▶ [Activity] When a line of the entries contains "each", please list that line.
*** Opening Source records ***
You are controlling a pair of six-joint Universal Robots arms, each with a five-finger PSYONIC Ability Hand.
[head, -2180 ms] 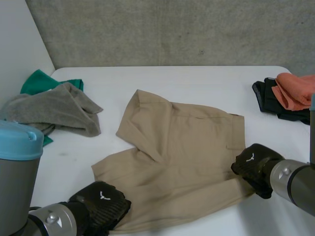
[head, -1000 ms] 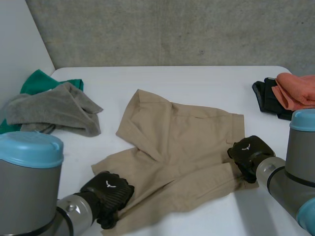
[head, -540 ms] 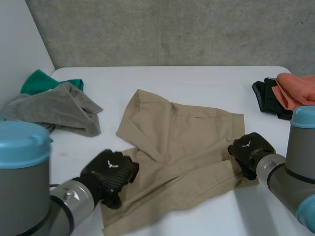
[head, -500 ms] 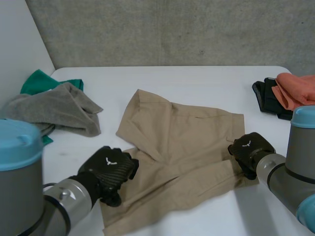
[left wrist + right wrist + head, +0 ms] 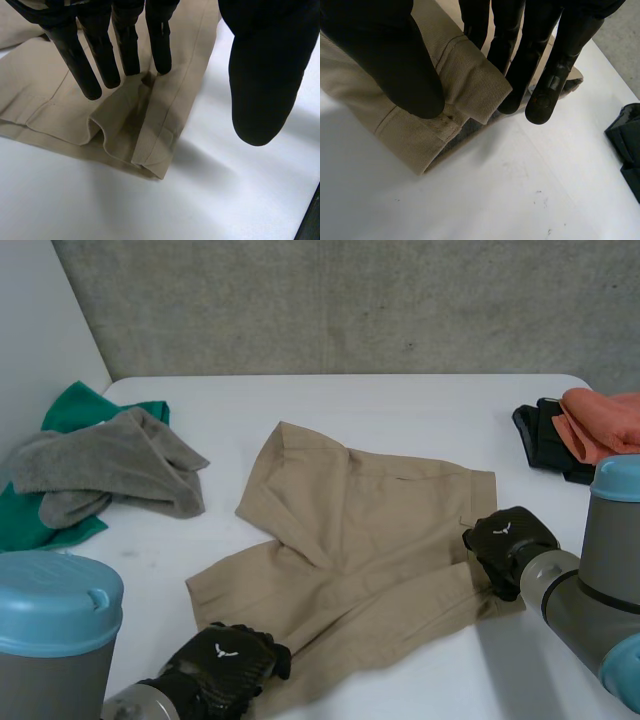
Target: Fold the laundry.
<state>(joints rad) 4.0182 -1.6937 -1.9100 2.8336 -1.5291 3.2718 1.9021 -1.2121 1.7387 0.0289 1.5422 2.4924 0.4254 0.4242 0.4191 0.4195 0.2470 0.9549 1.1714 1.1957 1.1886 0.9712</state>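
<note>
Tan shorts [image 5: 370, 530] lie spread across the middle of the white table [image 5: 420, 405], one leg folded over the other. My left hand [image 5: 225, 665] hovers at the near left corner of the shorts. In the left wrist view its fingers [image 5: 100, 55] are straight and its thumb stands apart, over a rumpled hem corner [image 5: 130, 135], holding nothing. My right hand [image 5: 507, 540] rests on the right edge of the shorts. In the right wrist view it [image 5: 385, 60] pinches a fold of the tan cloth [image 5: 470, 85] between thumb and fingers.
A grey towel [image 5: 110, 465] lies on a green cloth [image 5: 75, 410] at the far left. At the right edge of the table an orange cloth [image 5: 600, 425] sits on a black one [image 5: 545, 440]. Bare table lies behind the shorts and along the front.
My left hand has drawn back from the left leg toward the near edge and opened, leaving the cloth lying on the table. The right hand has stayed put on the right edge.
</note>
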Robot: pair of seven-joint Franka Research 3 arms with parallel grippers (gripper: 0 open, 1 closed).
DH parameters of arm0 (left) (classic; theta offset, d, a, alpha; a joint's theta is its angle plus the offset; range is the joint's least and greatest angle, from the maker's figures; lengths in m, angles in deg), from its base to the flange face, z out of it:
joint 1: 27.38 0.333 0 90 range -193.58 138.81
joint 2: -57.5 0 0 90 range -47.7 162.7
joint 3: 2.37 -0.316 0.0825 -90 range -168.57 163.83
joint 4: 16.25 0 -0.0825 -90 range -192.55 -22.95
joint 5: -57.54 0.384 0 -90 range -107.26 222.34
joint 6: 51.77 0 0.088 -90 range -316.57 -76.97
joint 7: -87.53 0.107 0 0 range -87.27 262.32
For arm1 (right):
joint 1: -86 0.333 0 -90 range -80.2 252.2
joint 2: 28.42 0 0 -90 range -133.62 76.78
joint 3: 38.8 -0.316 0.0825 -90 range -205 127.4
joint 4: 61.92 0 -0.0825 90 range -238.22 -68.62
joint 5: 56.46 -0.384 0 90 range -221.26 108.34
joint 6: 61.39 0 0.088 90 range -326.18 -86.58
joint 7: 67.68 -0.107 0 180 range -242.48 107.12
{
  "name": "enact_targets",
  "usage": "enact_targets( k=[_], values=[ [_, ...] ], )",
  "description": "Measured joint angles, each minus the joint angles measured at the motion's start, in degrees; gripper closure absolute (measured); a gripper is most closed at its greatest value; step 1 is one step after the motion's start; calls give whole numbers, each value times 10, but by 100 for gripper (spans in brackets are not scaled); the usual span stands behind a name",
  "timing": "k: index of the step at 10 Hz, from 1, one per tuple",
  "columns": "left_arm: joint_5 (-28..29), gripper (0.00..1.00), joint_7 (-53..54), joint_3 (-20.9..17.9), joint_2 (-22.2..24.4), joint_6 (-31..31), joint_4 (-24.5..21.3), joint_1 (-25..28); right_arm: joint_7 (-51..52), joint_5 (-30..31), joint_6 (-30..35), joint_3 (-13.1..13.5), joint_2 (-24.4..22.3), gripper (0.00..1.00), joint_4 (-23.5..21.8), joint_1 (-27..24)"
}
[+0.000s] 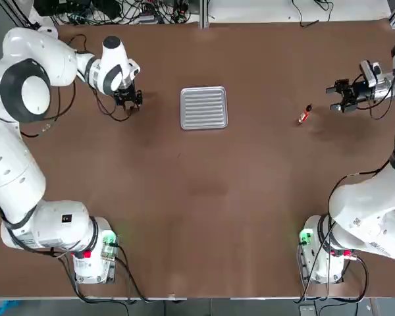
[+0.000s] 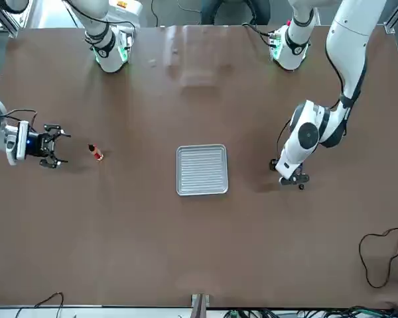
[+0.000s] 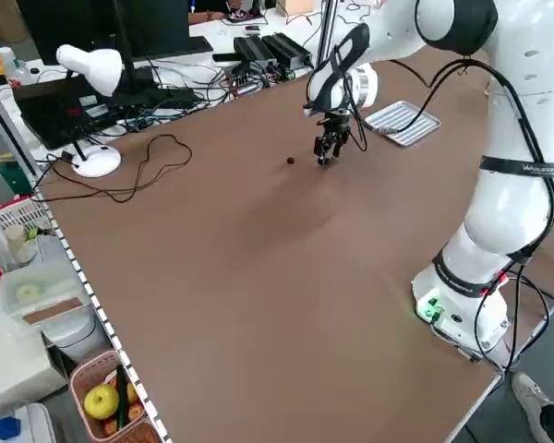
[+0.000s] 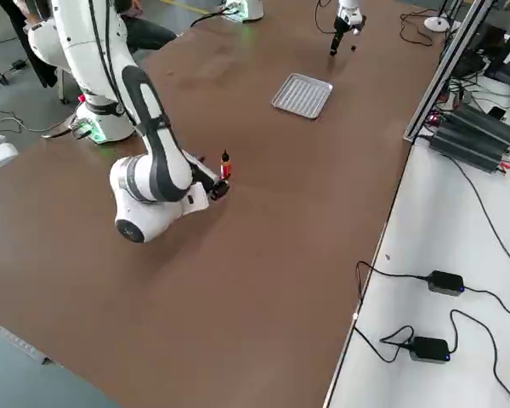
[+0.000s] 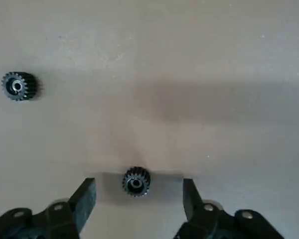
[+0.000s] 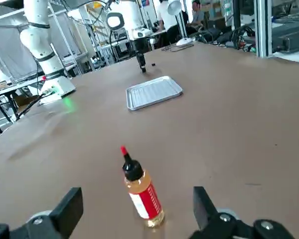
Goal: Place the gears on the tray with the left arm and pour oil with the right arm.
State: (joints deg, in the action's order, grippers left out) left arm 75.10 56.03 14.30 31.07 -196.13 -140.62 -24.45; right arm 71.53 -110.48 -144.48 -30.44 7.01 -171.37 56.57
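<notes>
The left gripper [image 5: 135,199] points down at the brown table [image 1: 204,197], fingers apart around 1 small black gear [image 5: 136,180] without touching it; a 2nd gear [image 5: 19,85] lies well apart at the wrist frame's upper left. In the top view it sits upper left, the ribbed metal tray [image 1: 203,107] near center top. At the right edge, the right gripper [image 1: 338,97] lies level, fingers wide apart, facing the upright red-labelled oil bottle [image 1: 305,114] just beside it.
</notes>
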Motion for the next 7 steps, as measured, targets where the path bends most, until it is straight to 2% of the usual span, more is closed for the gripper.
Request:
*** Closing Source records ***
▶ [Finished task]
You are controlling a pair of six-joint Universal Robots arms, each with a five-finger PSYONIC Ability Hand.
  "description": "Measured joint angles, each minus the joint angles measured at the motion's start, in degrees; gripper closure absolute (measured); a gripper is most closed at its greatest value; step 1 is one step after the motion's start; calls give whole numbers, each value times 10, but by 100 for gripper (spans in brackets are not scaled); the usual span stands behind a name",

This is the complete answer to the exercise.